▶ [Task statement] Retype all of the data exactly as given.

▶ [Dataset content]

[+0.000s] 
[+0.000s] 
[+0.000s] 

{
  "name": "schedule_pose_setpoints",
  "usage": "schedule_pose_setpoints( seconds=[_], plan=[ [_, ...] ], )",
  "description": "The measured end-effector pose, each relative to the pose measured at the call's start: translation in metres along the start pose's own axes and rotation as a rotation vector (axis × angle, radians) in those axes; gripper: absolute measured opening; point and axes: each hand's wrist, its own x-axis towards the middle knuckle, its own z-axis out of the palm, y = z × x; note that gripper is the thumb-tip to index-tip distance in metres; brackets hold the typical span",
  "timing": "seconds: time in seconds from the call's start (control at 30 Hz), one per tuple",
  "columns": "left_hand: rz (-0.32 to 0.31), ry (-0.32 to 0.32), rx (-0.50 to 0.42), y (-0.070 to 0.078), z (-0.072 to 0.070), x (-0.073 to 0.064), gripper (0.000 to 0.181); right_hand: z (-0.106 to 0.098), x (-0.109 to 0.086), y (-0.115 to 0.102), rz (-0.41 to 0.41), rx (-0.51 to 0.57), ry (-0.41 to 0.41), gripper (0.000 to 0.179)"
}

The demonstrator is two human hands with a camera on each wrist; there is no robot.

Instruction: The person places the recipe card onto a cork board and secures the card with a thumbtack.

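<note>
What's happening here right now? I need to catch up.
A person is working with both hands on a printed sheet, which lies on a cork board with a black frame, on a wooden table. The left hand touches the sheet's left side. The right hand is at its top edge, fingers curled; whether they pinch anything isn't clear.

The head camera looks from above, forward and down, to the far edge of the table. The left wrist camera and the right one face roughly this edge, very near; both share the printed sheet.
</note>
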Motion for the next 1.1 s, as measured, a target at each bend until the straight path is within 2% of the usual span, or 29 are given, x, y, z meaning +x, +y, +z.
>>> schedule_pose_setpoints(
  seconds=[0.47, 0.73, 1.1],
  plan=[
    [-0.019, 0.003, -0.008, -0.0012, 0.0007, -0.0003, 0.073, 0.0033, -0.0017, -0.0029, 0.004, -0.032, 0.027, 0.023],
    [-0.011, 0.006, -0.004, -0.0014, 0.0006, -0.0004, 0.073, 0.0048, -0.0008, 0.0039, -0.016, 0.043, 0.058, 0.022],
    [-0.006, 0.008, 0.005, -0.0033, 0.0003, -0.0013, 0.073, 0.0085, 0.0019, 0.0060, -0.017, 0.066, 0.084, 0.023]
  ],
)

▶ [The answer]
[+0.000s] 
[+0.000s] 
[+0.000s] 

{
  "name": "schedule_pose_setpoints",
  "usage": "schedule_pose_setpoints( seconds=[_], plan=[ [_, ...] ], )",
  "description": "The measured end-effector pose, each relative to the pose measured at the call's start: translation in metres along the start pose's own axes and rotation as a rotation vector (axis × angle, radians) in those axes; gripper: absolute measured opening; point and axes: each hand's wrist, its own x-axis towards the middle knuckle, its own z-axis out of the palm, y = z × x; note that gripper is the thumb-tip to index-tip distance in metres; brackets hold the typical span",
  "timing": "seconds: time in seconds from the call's start (control at 30 Hz), one per tuple",
  "columns": "left_hand: rz (-0.32 to 0.31), ry (-0.32 to 0.32), rx (-0.50 to 0.42), y (-0.070 to 0.078), z (-0.072 to 0.070), x (-0.073 to 0.064), gripper (0.000 to 0.181); right_hand: z (-0.106 to 0.098), x (-0.109 to 0.086), y (-0.115 to 0.102), rz (-0.41 to 0.41), rx (-0.51 to 0.57), ry (-0.41 to 0.41), gripper (0.000 to 0.179)"
}

The demonstrator is two human hands with a camera on each wrist; there is no robot.

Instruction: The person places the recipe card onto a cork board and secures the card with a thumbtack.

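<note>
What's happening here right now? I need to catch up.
A person is working with both hands on a printed sheet, which lies on a cork board with a black frame, on a wooden table. The left hand touches the sheet's left side. The right hand is at its top edge, fingers curled; whether they pinch anything isn't clear.

The head camera looks from above, forward and down, to the far edge of the table. The left wrist camera and the right one face roughly this edge, very near; both share the printed sheet.
</note>
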Motion for the next 1.1 s, as measured, a target at each bend until the straight path is within 2% of the usual span, or 29 are given, x, y, z meaning +x, +y, +z.
>>> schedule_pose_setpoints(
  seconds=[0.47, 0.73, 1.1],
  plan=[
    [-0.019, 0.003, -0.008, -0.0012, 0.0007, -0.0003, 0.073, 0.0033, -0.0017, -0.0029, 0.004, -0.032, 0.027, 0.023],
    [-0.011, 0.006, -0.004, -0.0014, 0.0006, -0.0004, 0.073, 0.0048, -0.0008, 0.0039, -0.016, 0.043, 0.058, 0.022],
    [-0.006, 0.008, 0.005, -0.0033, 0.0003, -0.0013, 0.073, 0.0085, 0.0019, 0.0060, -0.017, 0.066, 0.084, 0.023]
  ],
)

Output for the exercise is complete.